> _TASK TO COMPLETE_:
Copy the listing that follows, line for line, without a single difference.

> _INPUT DATA_:
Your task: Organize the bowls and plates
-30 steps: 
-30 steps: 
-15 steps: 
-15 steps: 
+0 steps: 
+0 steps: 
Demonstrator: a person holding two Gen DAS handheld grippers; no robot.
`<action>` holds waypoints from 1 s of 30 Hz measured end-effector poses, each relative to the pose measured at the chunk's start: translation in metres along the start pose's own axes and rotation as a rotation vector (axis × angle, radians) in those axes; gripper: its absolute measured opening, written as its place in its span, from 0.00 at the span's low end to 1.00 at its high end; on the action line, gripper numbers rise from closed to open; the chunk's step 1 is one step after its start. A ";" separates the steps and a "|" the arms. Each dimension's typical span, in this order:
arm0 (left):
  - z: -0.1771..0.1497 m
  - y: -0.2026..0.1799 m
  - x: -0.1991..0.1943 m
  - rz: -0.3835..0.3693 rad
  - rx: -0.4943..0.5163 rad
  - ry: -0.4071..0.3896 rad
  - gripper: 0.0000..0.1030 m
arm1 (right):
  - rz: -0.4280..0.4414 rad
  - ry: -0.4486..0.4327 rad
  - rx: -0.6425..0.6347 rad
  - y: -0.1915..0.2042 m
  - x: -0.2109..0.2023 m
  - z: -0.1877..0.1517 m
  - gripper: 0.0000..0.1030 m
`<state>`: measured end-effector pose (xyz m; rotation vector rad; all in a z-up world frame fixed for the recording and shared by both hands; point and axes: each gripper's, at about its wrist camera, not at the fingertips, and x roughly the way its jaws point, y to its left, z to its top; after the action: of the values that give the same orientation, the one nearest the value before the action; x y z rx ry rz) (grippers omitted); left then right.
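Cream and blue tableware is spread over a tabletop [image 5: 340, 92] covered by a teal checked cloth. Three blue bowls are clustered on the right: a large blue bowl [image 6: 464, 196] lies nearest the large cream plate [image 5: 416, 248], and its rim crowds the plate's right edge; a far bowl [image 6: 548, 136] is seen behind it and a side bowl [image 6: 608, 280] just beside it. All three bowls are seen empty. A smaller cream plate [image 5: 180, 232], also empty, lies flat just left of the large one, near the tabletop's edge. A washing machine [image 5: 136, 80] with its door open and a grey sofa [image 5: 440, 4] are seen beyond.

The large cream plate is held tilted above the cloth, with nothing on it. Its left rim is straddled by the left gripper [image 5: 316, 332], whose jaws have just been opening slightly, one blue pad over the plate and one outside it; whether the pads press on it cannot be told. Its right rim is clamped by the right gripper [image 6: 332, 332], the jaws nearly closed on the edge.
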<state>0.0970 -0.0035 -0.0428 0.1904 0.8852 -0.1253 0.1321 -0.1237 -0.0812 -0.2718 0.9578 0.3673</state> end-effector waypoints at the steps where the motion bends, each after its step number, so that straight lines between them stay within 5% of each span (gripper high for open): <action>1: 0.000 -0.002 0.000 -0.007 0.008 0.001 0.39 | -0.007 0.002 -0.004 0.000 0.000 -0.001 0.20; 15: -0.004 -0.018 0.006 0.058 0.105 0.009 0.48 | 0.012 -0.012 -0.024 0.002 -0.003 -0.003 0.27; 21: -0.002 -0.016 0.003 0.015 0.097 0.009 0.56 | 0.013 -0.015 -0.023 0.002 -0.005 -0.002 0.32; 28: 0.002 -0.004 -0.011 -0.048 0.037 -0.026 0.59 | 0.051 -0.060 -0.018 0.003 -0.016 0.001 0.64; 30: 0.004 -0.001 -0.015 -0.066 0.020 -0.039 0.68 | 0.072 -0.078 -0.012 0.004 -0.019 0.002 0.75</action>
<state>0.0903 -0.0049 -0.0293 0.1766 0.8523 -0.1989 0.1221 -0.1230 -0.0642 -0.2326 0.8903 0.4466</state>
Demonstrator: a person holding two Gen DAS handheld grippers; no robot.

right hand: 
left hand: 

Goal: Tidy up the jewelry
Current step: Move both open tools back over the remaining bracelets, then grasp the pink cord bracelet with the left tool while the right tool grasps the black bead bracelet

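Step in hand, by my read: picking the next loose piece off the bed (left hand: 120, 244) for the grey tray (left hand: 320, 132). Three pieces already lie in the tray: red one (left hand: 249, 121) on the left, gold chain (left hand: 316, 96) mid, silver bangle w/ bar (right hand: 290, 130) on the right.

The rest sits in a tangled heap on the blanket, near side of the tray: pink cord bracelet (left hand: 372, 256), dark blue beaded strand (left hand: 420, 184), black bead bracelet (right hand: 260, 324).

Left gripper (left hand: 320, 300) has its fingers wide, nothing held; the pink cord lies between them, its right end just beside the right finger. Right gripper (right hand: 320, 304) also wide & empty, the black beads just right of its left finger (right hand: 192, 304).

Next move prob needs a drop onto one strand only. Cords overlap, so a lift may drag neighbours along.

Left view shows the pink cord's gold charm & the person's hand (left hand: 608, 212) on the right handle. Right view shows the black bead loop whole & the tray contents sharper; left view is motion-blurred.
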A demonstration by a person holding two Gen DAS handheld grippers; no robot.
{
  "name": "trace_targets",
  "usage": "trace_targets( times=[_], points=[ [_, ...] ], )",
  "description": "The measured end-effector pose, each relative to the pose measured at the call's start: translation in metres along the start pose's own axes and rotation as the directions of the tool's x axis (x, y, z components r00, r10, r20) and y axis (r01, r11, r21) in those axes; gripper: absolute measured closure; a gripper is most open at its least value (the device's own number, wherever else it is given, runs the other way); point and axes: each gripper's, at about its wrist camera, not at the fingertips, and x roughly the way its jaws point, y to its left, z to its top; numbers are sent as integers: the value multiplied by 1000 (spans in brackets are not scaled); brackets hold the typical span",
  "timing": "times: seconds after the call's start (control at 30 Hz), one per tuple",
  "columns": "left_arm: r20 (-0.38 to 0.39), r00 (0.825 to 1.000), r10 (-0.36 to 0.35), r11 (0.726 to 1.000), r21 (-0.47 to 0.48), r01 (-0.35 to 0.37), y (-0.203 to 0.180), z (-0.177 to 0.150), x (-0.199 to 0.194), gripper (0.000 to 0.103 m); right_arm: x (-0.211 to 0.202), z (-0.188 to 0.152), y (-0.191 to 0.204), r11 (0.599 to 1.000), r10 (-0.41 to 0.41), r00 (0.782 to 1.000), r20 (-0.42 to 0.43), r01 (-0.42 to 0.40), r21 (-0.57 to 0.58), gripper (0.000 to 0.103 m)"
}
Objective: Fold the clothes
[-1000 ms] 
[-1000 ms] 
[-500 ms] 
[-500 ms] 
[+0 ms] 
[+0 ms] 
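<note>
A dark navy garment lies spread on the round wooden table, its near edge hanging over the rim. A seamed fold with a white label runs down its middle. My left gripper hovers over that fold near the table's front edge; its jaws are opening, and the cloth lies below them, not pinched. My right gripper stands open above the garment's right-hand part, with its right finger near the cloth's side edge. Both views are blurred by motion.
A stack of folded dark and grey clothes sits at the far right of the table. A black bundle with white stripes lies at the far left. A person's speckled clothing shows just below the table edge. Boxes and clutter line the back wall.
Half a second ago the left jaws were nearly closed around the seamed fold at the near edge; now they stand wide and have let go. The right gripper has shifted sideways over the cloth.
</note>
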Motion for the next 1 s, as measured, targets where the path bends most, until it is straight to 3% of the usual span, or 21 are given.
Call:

> _EXERCISE OUTPUT_:
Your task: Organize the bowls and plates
-30 steps: 
-30 steps: 
-15 steps: 
-15 steps: 
+0 steps: 
+0 steps: 
Demonstrator: a person holding two Gen DAS handheld grippers; no robot.
`<action>` holds waypoints from 1 s of 30 Hz measured end-effector poses, each relative to the pose measured at the chunk's start: translation in metres along the start pose's own axes and rotation as a rotation vector (axis × angle, radians) in those axes; gripper: its absolute measured opening, written as its place in its span, from 0.00 at the span's low end to 1.00 at its high end; on the action line, gripper numbers rise from closed to open; the chunk's step 1 is one step after its start. A ";" separates the steps and a "|" the arms. Each dimension's typical span, in this order:
arm0 (left):
  - z: -0.1771..0.1497 m
  - y: -0.2026..0.1799 m
  - x: -0.1991..0.1943 m
  - rz: -0.3835..0.3693 rad
  - rx: -0.4943..0.5163 rad
  - ry: -0.4071..0.3896 rad
  - gripper: 0.0000..0.1030 m
arm1 (right):
  - rz: -0.4280..0.4414 rad
  - ry: -0.4486..0.4327 rad
  - rx: -0.6425..0.6347 rad
  - y: -0.1915..0.2042 m
  - x: -0.2109..0.2023 m
  - z: -0.1877..0.1517 m
  - gripper: 0.0000..0.1030 m
`<state>`: measured end-effector pose (xyz m; rotation vector rad; all in a z-up world frame fixed for the recording and shared by both hands; point and axes: each gripper's, at about its wrist camera, not at the fingertips, and x roughly the way its jaws point, y to its left, z to its top; after the action: of the values that give the same orientation, the one nearest the value before the action; x y z rx ry rz) (grippers omitted); left then right.
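Cream and blue tableware is spread over a tabletop [image 5: 340, 92] covered by a teal checked cloth. Three blue bowls are clustered on the right: a large blue bowl [image 6: 464, 196] lies nearest the large cream plate [image 5: 416, 248], and its rim crowds the plate's right edge; a far bowl [image 6: 548, 136] is seen behind it and a side bowl [image 6: 608, 280] just beside it. All three bowls are seen empty. A smaller cream plate [image 5: 180, 232], also empty, lies flat just left of the large one, near the tabletop's edge. A washing machine [image 5: 136, 80] with its door open and a grey sofa [image 5: 440, 4] are seen beyond.

The large cream plate is held tilted above the cloth, with nothing on it. Its left rim is straddled by the left gripper [image 5: 316, 332], whose jaws have just been opening slightly, one blue pad over the plate and one outside it; whether the pads press on it cannot be told. Its right rim is clamped by the right gripper [image 6: 332, 332], the jaws nearly closed on the edge.
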<state>0.0970 -0.0035 -0.0428 0.1904 0.8852 -0.1253 0.1321 -0.1237 -0.0812 -0.2718 0.9578 0.3673</state> end-effector waypoints at the steps where the motion bends, each after its step number, so that straight lines between them stay within 5% of each span (gripper high for open): <action>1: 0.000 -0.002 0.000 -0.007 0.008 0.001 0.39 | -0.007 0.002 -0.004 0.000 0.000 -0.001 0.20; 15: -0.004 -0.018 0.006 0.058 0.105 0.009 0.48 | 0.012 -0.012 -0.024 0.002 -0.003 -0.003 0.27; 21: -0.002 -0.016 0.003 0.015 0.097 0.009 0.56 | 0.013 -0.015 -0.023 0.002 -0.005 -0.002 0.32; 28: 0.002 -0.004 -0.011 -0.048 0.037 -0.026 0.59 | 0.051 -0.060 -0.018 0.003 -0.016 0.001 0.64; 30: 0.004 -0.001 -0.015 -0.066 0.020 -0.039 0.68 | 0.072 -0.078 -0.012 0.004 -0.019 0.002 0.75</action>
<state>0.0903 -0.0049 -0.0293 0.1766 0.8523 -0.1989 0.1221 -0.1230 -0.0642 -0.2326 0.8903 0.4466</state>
Demonstrator: a person holding two Gen DAS handheld grippers; no robot.

right hand: 
left hand: 

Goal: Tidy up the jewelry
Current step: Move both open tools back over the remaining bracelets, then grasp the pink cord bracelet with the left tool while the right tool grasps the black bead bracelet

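Step in hand, by my read: picking the next loose piece off the bed (left hand: 120, 244) for the grey tray (left hand: 320, 132). Three pieces already lie in the tray: red one (left hand: 249, 121) on the left, gold chain (left hand: 316, 96) mid, silver bangle w/ bar (right hand: 290, 130) on the right.

The rest sits in a tangled heap on the blanket, near side of the tray: pink cord bracelet (left hand: 372, 256), dark blue beaded strand (left hand: 420, 184), black bead bracelet (right hand: 260, 324).

Left gripper (left hand: 320, 300) has its fingers wide, nothing held; the pink cord lies between them, its right end just beside the right finger. Right gripper (right hand: 320, 304) also wide & empty, the black beads just right of its left finger (right hand: 192, 304).

Next move prob needs a drop onto one strand only. Cords overlap, so a lift may drag neighbours along.

Left view shows the pink cord's gold charm & the person's hand (left hand: 608, 212) on the right handle. Right view shows the black bead loop whole & the tray contents sharper; left view is motion-blurred.
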A demonstration by a person holding two Gen DAS handheld grippers; no robot.
{
  "name": "trace_targets",
  "usage": "trace_targets( times=[_], points=[ [_, ...] ], )",
  "description": "The measured end-effector pose, each relative to the pose measured at the call's start: translation in metres along the start pose's own axes and rotation as the directions of the tool's x axis (x, y, z components r00, r10, r20) and y axis (r01, r11, r21) in those axes; gripper: absolute measured closure; a gripper is most open at its least value (the device's own number, wherever else it is given, runs the other way); point and axes: each gripper's, at about its wrist camera, not at the fingertips, and x roughly the way its jaws point, y to its left, z to its top; numbers are sent as integers: the value multiplied by 1000 (spans in brackets are not scaled); brackets hold the typical span",
  "timing": "times: seconds after the call's start (control at 30 Hz), one per tuple",
  "columns": "left_arm: r20 (-0.38 to 0.39), r00 (0.825 to 1.000), r10 (-0.36 to 0.35), r11 (0.726 to 1.000), r21 (-0.47 to 0.48), r01 (-0.35 to 0.37), y (-0.203 to 0.180), z (-0.177 to 0.150), x (-0.199 to 0.194), gripper (0.000 to 0.103 m); right_arm: x (-0.211 to 0.202), z (-0.188 to 0.152), y (-0.191 to 0.204), r11 (0.599 to 1.000), r10 (-0.41 to 0.41), r00 (0.782 to 1.000), r20 (-0.42 to 0.43), r01 (-0.42 to 0.40), r21 (-0.57 to 0.58), gripper (0.000 to 0.103 m)"
}
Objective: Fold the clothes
[-1000 ms] 
[-1000 ms] 
[-500 ms] 
[-500 ms] 
[+0 ms] 
[+0 ms] 
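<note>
A dark navy garment lies spread on the round wooden table, its near edge hanging over the rim. A seamed fold with a white label runs down its middle. My left gripper hovers over that fold near the table's front edge; its jaws are opening, and the cloth lies below them, not pinched. My right gripper stands open above the garment's right-hand part, with its right finger near the cloth's side edge. Both views are blurred by motion.
A stack of folded dark and grey clothes sits at the far right of the table. A black bundle with white stripes lies at the far left. A person's speckled clothing shows just below the table edge. Boxes and clutter line the back wall.
Half a second ago the left jaws were nearly closed around the seamed fold at the near edge; now they stand wide and have let go. The right gripper has shifted sideways over the cloth.
</note>
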Motion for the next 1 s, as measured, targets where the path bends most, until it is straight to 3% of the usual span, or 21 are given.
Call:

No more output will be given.